_What is being asked_
Exactly as written, reproduce the lines from the beginning of the data through the line containing "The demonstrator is"; the pictures are not reproduced.

_The data_
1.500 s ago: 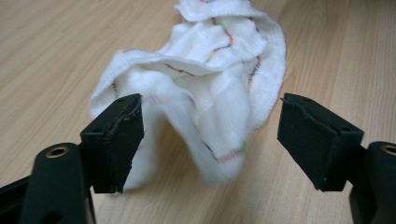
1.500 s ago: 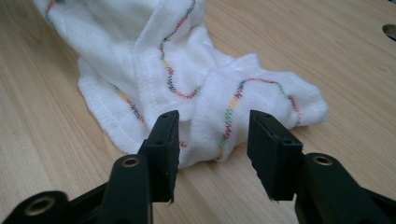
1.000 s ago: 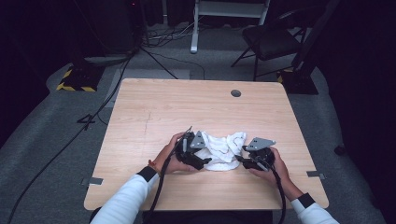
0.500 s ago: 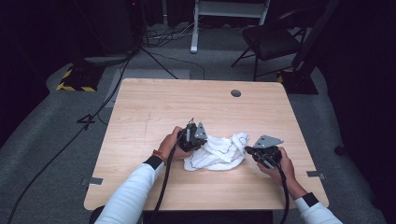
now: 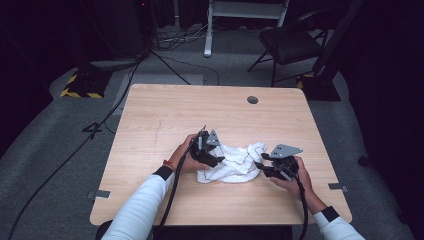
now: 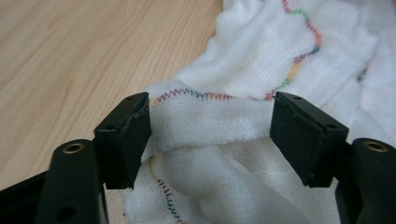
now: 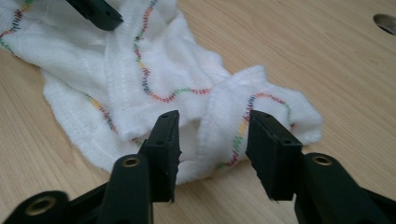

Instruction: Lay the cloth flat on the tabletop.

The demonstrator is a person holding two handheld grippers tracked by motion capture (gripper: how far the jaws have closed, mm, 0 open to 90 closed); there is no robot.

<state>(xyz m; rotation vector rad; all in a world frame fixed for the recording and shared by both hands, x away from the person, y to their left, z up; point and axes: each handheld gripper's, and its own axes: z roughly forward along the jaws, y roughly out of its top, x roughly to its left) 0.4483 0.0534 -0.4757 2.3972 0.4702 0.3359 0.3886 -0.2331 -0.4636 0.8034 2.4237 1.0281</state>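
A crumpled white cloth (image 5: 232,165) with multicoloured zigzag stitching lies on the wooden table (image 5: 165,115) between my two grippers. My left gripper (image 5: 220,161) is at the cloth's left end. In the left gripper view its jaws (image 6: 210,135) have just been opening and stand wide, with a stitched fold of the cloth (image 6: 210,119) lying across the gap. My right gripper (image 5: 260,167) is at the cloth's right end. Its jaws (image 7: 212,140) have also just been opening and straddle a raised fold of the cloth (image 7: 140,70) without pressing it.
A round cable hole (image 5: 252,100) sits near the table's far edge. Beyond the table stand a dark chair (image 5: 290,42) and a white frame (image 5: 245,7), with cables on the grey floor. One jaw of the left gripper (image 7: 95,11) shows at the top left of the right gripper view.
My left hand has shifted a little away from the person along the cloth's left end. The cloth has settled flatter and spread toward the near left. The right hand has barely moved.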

_Completed task_
1.500 s ago: 
1.500 s ago: 
1.000 s ago: 
0.500 s ago: 
now: 
now: 
now: 

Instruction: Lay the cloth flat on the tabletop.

The demonstrator is a person holding two handheld grippers tracked by motion capture (gripper: how far the jaws have closed, mm, 0 open to 90 closed); there is no robot.

Output for this exercise is complete.